Electrical characterization of the fabricated devices at room temperature and at low temperature was performed using a Lake Shore CRX-VF probe station with a Keysight B1500A parameter analyzer.

Raman and PL characterization

Raman and PL spectra were collected using a Horiba LabRAM HR Evolution confocal Raman microscope with an excitation wavelength of 532 nm. The objective lens had a magnification of 100× and a numerical aperture of 0.9. A grating with a groove spacing of 1800 gr mm-1 was used for Raman and a grating with 300 gr mm-1 was used for PL. The low-temperature PL measurements were measured using the Linkam stage temperature control system. The stage was cooled to 77 K using liquid nitrogen.

Transmission electron microscopy

PMMA-assisted wet transfer process was used to transfer the monolayer WSe2 film onto the Quantifoil® TEM Substrate (658-200-CU-100, Ted Pella) for TEM characterization.
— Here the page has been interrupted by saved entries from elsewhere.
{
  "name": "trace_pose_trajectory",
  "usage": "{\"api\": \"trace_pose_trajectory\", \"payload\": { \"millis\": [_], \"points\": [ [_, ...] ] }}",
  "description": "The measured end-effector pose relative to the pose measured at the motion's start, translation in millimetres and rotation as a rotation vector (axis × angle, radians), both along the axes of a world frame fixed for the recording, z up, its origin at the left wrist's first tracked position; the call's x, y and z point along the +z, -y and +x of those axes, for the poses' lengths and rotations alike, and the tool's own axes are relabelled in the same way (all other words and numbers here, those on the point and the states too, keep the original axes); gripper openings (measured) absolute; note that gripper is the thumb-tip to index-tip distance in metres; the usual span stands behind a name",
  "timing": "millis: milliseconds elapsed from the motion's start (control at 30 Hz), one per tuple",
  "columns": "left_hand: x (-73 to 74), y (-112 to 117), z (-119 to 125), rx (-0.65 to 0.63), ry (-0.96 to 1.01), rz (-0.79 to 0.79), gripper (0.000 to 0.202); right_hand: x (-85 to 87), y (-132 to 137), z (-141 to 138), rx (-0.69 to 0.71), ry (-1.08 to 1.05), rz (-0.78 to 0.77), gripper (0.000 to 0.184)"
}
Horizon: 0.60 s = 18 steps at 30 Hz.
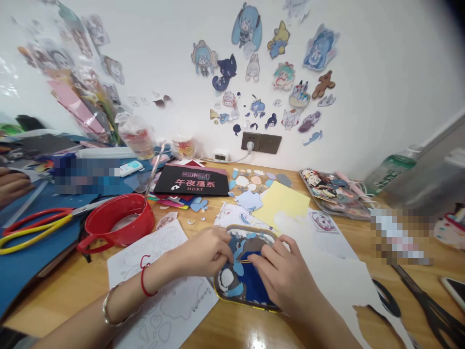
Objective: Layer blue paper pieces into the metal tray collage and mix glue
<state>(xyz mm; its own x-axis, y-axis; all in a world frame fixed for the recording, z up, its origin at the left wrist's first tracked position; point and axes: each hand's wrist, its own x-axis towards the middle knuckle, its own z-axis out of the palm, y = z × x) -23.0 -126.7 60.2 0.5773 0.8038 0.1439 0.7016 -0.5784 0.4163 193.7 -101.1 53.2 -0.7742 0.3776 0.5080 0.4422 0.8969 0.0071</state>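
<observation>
My left hand (pixel 203 252) curled almost closed, fingers (pixel 222 253) pressing one paper picture (pixel 236 287) at its left edge, my right hand (pixel 286 278) pinched tight on its middle, picture flat on the surface (pixel 72 291), one red bowl (pixel 119 224), two scissors (pixel 39 220) far left

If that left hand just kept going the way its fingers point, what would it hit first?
Most likely the fingertips of the right hand: the left hand points rightward across the blue paper picture, and the two hands almost meet over it. Whether they already touch is unclear.
</observation>
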Motion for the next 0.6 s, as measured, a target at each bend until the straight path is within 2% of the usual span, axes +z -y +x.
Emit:
{"api": "trace_pose_trajectory", "payload": {
  "millis": [200,467,600],
  "points": [
    [-2.3,0.7,1.9,-0.034,-0.037,0.037,0.038,-3.4,0.4,-0.8,0.014,0.017,0.035,0.026],
    [-8.1,-2.1,1.2,-0.023,-0.066,0.034,0.04,2.9,-4.3,10.4,-0.023,0.002,-0.056,0.02],
    [-8.1,-2.4,0.6,-0.016,-0.064,0.029,0.039,3.9,-4.1,11.0,0.027,0.035,-0.089,0.019]
  ]
}}
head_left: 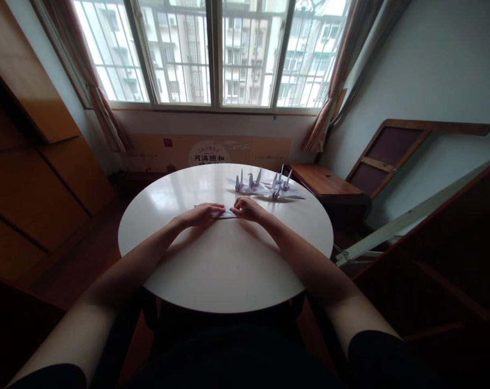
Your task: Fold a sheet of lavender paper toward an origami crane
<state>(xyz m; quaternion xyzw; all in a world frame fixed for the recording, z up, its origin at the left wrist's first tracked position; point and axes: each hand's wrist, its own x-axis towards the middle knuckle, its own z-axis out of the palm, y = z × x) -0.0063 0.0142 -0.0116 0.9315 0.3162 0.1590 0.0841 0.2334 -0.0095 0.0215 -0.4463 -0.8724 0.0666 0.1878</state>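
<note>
A small piece of pale lilac folded paper (pixel 225 214) lies on the round white table (pixel 228 270) between my hands. My left hand (pixel 202 213) rests flat on its left part, fingers stretched toward the middle. My right hand (pixel 248 208) is curled, with its fingertips pinching the paper's right edge. Beyond my hands, two finished paper cranes stand on the table: one (pixel 248 182) left, the other (pixel 280 187) right, each with spread wings.
A low wooden bench (pixel 323 181) stands right of the table under the window. Wooden cabinets (pixel 38 178) line the left wall. A cardboard box (pixel 208 151) sits against the wall behind the table. Boards lean at the right.
</note>
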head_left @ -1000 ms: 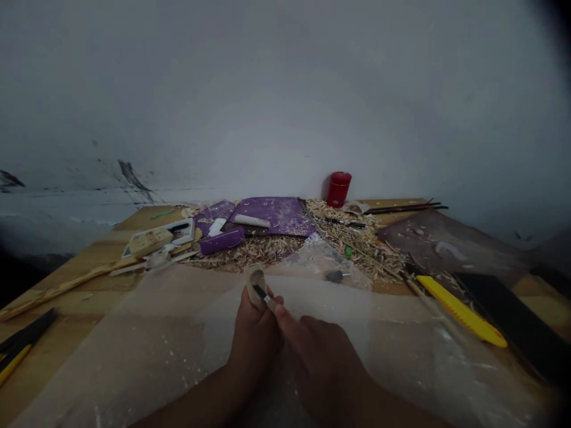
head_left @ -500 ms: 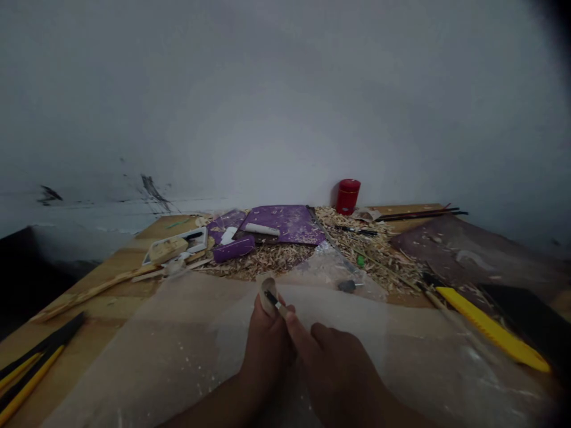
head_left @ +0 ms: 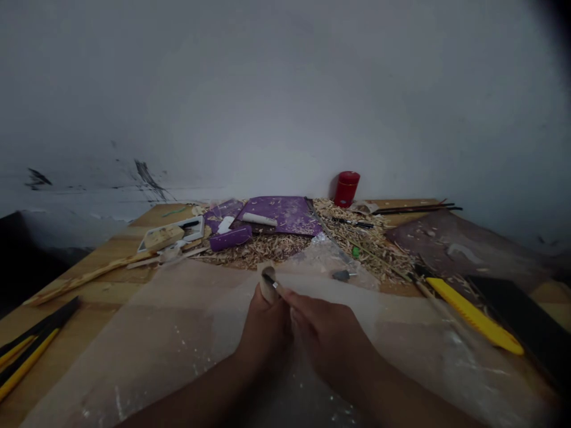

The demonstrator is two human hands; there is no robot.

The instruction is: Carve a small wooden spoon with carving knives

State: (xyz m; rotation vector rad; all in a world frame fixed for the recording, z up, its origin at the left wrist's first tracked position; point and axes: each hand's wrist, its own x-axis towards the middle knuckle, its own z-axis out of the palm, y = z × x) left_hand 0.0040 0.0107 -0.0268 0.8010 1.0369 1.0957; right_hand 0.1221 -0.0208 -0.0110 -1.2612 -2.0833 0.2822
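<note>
In front of me, my left hand point(head_left: 267, 324) is closed around a pale wooden piece point(head_left: 267, 292), whose rounded upper end sticks out above the fingers. My right hand point(head_left: 328, 330) grips a slim carving tool point(head_left: 275, 285) with a dark tip and a shiny collar. That tip lies against the upper part of the wooden piece. Both hands meet just over a translucent plastic sheet point(head_left: 147, 333) spread on the wooden table point(head_left: 113, 255). My fingers cover the lower part of the wood and most of the tool's handle.
Wood shavings point(head_left: 285, 251) lie behind the hands, around a purple folder point(head_left: 289, 214). A red canister point(head_left: 347, 189) stands by the wall. To the right are a yellow-handled tool point(head_left: 475, 315) and a dark slab point(head_left: 521, 324). Yellow-and-black pliers-like handles point(head_left: 40, 345) lie left.
My right hand has turned and its index finger now lies further along the tool. The tool's tip sits higher on the wooden piece. The view has tilted slightly.
</note>
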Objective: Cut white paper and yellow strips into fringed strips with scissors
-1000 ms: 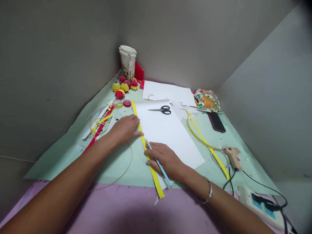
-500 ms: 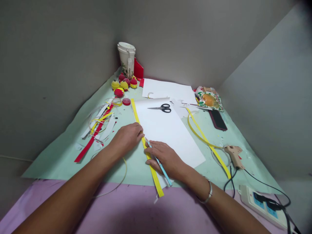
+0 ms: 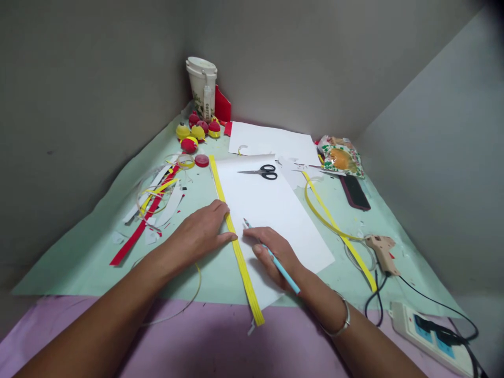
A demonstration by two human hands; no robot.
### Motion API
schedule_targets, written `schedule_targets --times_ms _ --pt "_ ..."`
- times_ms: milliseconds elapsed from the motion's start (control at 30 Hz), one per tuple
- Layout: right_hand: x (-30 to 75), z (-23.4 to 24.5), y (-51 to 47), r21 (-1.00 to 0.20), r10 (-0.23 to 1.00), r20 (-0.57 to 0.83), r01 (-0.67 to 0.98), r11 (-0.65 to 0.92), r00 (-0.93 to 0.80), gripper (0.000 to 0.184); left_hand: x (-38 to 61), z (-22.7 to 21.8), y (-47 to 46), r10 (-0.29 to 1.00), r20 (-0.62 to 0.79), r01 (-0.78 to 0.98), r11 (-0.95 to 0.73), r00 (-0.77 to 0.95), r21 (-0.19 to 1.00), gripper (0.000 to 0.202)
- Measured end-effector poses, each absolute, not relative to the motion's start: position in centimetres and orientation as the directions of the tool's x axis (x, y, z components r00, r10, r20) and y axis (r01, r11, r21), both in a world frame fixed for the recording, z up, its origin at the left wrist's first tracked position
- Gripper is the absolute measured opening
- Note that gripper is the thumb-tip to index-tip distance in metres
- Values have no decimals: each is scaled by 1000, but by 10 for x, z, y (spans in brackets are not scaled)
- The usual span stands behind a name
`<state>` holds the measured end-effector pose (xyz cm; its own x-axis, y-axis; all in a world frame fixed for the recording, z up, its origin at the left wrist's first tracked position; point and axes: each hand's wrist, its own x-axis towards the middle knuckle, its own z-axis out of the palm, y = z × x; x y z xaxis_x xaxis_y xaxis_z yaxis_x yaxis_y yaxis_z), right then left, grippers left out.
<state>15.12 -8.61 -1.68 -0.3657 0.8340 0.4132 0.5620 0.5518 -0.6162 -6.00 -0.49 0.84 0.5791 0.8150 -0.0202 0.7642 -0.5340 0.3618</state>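
A white paper sheet lies on the green table cover, its far edge curling up. Along its left edge runs a long yellow strip marked with fine lengthwise lines. My left hand holds this strip down, fingertips and thumb pressed on it at mid-length. Just right of the strip, my right hand grips a light blue pencil, its tip pointing away from me above the sheet. Scissors with black handles lie closed on the far part of the sheet.
At left are paper and ribbon scraps, red-and-yellow balls and a lidded cup. To the right lie another yellow strip, a phone, a snack packet, a glue gun and a power strip.
My right hand has moved right, off the yellow strip, and the pencil tip has left the strip's edge. My left thumb has spread out toward me along the strip.
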Motion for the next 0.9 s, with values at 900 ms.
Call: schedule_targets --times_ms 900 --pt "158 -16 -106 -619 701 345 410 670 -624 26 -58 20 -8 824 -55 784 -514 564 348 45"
HAADF-STEM was performed using an aberration-corrected ThermoFisher Titan3 G2 60–300 with monochromator and X-field emission gun source at an accelerating voltage of 80 kV. The convergence semi-angle used for STEM imaging was 30 mrad and the collection angle range of the HAADF detector was 42–244 mrad.

TCAD modeling

We describe the electrostatics and the current flow in the thin 2D FETs with dimensions on the micrometer scale using a drift-diffusion based TCAD model, namely the commercial version of the software package Minimos-NT48 by GTS. The electrostatics were calibrated to the measured transfer characteristics of the devices and subsequently we used the non-radiative multi-phonon (NMP) model to describe charge transfer of electrons from the channel to defects located at the interface of the channel to the gate oxide. In the on-state of 2D FETs the 2D channel is in accumulation and the surface potential shows negligible gate bias dependence. In turn, the trap levels of channel-related defects also become gate-bias independent in the on-state which leads to gate-bias independent capture and emission time constants in the NMP model.

Computational details

The Gaussian plane wave (GPW) method as implemented in the CP2K code49 was employed for all DFT calculations. Defect calculations were carried out in a monolayer WSe2 supercell containing 432 atoms with 40 Å of vacuum perpendicular to the monolayer to minimize spurious interactions with periodic images of the monolayer. We use the PBE0_TC_LRC hybrid functional50 with the default mixing parameter of 0.25 to accurately describe the localization of charge and the electronic interactions, including exchange and correlation effects. The electronic wave functions were described with double-zeta valence-polarized Goedecker–Teter–Hutter basis sets and auxiliary basis sets of type cFIT for calculations of the Hartree-Fock exchange. The systems were self-consistently relaxed down to a residual maximum force of 20 meV Å-1 for each atom with a convergence criterion for the total energy of 13.6 μeV. Cell parameters were relaxed with the hybrid functional to reduce the internal stress to <0.01 GPa. Finite size corrections of the total energy compensating for electrostatic potential offsets and spurious interactions due to periodic boundary conditions in charged supercells were carried out using the CoFFEE code51, which implements the FNV correction scheme52 for 2D systems.